I cannot connect via SSH.
All functionality, such as Zigbee and Z-wave communication is not working anymore.

When connecting a monitor the console output shows an endless amount of the following messages:

Buffer I/O error on dev nvme0n1p3, logical block 17399, async page read
erofs: (device nvme0n1p3): erofs_read_inode: failed to get inode (nid: 2227159) page, err -5
systemd-journald[130]: Failed to write entry to /var/log/journal/<id>/system.journal (21 items, 685 bytes) despite vacuuming, ignoring: Input/output error

The only solution to get out of this situation is to hard reboot the Raspberry Pi.

The home-assistant, host and supervisor logs, accessible after rebooting show no useful information.

Setup currently in use:

HW:
Raspberry Pi 5, 16 GB
Raspberry Pi 45W USB-C Power Supply
Pi NVMe HAT: 52pi 04-m-2-2280-pcie-to-nvme-top
SSD: WD Blue SN5000 500GB PCIe G4
Sonoff Zigbee 3.0 USB Dongle Plus, TI CC2652P
Zooz ZST39 LR Serie 800 Z-Wave USB stick
SW:
Home Assistant OS
Core: 2025.6.1
Supervisor: 2025.05.5
OS: 15.2

Zigbee2MQTT, InfluxDB, Grafana, etc.

However, this issue also occured with my previous setup consisting of a RPI 4 with a SD Card for booting and an additional USB SSD. I suspected that the USB SSD might be the cause of these problems and I decided to switch to the RPI5 setup with NVMe SSD, however, to my great frustration, I still have the same problems!

This issue might be related to the following post, however that didn’t result in any responses:

This post might also described the issue, but also didn’t result in a solution:

Have any of you an idea what might be the cause of the issue or if it is possible to get more information (logs) for finding the cause?

1 Like

My suggestion would be to try a different NVMe SSD - ideally one of the RPi Foundation own-brand tested devices.

Several RPi5 HATs (and the Yellow) report issues with specific SSDs. I’ve not got a compatibility list to hand but ISTR issues with command queueing, overheating, and brown-out of power.

The Pimoroni list calls out a range of WD SSDs:

I certainly had boot issues with the Pimoroni HAT and Samsung 970 EVOs, although other Samsung drives work in the Yellow (probably pushes the device a lot less as PCIe 1 or 2, not 3.0).

If this helps, :heart: this post!

I have to admit I’m desperate enough to try something like buying another SSD. However I do wonder, why I encounter the exact same issues with such a different setup: I switched the RPI from 4 to 5 and the SSD from USB to NVMe. Might it no be software related?

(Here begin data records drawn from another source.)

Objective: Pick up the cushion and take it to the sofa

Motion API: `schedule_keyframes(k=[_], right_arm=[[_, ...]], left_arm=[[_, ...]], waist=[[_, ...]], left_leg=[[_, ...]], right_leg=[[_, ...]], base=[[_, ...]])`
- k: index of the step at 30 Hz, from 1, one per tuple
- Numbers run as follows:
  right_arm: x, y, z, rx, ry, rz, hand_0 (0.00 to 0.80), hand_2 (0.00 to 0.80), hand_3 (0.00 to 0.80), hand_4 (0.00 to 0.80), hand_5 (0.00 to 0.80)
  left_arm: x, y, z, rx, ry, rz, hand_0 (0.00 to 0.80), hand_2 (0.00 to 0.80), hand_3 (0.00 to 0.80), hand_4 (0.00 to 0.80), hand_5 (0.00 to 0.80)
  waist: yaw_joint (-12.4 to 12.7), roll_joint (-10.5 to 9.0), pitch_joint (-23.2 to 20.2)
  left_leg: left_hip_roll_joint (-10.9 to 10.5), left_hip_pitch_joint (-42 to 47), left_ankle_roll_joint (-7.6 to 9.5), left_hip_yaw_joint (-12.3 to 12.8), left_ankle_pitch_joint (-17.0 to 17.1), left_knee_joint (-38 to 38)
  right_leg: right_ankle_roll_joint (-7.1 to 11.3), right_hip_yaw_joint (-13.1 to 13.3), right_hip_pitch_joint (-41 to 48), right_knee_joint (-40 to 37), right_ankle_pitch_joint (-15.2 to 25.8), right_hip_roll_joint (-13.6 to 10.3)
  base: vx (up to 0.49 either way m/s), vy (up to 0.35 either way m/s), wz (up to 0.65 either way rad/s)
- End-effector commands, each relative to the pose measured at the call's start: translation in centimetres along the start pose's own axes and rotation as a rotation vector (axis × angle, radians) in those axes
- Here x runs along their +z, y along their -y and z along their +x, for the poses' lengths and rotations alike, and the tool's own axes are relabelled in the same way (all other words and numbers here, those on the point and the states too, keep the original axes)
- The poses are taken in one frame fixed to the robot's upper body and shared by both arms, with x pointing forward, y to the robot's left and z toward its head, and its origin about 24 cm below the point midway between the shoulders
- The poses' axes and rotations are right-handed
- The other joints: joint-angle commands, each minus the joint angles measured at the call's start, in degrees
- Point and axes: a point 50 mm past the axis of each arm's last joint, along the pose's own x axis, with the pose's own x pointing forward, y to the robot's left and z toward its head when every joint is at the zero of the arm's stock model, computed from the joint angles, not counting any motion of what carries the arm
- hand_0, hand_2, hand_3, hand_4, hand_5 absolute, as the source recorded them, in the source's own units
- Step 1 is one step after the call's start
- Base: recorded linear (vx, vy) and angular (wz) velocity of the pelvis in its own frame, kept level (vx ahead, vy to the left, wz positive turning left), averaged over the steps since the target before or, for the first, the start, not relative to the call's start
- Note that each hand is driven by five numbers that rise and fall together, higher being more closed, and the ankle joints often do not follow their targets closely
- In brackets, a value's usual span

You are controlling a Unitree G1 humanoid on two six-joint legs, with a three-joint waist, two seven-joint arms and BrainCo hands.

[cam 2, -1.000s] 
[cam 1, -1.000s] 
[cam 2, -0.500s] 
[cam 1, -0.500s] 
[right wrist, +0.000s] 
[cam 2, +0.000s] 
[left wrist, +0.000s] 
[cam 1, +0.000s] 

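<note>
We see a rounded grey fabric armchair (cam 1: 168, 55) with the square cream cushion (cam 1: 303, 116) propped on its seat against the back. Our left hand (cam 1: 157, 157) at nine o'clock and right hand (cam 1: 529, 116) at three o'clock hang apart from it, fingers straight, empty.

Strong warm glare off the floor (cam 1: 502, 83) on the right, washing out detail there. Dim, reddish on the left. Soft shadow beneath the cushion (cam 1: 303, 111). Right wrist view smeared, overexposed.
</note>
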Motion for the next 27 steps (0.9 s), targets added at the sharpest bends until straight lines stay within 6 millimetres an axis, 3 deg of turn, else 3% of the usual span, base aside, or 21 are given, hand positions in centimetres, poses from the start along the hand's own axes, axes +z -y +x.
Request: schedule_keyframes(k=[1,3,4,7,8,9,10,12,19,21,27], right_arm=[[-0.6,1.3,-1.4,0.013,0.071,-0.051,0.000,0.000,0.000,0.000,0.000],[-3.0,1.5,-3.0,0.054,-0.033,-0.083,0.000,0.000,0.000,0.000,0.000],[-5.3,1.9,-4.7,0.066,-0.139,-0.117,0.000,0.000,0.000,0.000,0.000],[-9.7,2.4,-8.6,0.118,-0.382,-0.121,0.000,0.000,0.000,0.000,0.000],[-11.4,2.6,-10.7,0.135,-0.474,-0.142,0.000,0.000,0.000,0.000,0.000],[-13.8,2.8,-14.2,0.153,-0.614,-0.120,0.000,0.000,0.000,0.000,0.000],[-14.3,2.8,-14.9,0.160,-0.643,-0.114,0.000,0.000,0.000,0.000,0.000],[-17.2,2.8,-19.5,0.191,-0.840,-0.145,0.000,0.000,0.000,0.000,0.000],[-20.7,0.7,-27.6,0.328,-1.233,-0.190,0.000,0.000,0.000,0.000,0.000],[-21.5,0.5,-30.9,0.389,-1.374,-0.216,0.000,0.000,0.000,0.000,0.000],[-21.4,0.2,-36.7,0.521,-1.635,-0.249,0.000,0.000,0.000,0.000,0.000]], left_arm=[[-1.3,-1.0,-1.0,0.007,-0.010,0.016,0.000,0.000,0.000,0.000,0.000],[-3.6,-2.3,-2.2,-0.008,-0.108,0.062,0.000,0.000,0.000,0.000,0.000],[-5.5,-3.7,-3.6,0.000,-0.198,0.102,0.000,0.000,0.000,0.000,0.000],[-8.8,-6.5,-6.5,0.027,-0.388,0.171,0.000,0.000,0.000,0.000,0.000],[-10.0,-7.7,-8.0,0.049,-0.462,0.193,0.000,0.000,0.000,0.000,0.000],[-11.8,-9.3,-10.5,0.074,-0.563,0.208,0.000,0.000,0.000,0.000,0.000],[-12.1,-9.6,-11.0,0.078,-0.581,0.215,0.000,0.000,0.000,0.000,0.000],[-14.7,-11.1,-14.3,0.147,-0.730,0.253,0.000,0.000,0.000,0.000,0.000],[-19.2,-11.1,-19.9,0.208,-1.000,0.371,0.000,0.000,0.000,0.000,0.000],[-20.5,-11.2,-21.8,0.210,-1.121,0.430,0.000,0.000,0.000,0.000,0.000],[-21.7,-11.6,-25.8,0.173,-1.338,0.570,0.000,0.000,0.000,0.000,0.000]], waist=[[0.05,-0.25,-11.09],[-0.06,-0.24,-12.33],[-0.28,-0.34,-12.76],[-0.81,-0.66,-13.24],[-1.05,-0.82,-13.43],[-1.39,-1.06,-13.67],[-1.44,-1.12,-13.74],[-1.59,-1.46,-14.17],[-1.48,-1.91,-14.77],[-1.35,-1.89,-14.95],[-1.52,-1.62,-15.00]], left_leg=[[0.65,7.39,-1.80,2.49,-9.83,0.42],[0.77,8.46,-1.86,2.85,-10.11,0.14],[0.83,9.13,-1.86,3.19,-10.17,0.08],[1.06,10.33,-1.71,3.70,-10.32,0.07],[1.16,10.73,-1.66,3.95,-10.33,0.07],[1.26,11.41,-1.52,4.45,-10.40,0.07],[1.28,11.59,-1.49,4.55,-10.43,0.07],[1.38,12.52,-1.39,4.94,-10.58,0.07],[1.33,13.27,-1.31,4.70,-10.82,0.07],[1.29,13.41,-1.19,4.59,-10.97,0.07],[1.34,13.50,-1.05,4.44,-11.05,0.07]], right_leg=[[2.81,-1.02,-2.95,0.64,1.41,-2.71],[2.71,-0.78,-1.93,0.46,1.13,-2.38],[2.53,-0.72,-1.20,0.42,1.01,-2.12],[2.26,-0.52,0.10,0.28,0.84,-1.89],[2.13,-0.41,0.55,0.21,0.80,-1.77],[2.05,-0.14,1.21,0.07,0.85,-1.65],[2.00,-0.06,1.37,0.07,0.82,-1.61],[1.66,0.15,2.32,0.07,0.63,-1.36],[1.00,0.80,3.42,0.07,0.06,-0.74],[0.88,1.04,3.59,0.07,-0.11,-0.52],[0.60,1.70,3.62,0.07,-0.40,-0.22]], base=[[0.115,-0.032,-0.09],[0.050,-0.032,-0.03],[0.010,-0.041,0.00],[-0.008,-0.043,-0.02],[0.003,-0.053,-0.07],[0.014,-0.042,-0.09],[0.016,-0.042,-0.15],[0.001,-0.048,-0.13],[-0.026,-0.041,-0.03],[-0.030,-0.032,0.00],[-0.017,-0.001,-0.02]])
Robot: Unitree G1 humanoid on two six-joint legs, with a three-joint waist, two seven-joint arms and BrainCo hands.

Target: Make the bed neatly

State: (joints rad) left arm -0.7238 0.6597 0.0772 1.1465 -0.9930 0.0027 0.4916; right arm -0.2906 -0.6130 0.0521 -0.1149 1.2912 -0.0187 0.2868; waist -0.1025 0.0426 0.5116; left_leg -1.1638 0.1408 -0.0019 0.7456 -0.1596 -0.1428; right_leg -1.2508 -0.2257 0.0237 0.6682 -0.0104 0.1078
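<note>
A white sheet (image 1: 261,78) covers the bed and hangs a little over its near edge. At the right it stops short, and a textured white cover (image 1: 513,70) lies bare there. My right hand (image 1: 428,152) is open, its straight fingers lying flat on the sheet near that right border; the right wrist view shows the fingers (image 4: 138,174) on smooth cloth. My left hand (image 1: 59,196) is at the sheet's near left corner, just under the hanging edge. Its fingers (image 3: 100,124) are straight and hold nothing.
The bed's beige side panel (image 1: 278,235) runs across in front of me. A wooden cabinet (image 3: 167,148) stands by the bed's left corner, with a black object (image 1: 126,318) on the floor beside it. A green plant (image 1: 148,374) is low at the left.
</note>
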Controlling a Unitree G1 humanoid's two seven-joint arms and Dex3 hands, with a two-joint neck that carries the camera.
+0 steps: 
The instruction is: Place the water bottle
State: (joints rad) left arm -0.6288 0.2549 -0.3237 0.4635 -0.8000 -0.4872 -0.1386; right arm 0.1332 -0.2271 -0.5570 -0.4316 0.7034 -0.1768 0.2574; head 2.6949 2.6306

And I also wonder what other HA user have as a HW and storage configuration. I always assumed a RPI with HA is a pretty common setup. If that is indeed the case I would assume more people would encounter the same problems I have.

Also, I assume I won’t make any difference considering the not so powerful hardware of a RPI, but the speed differences between the RPI SDD (50k / 90k IOPS read/write) vs the WD Blue (460k / 770k IOPS read/write) make me cringe a bit.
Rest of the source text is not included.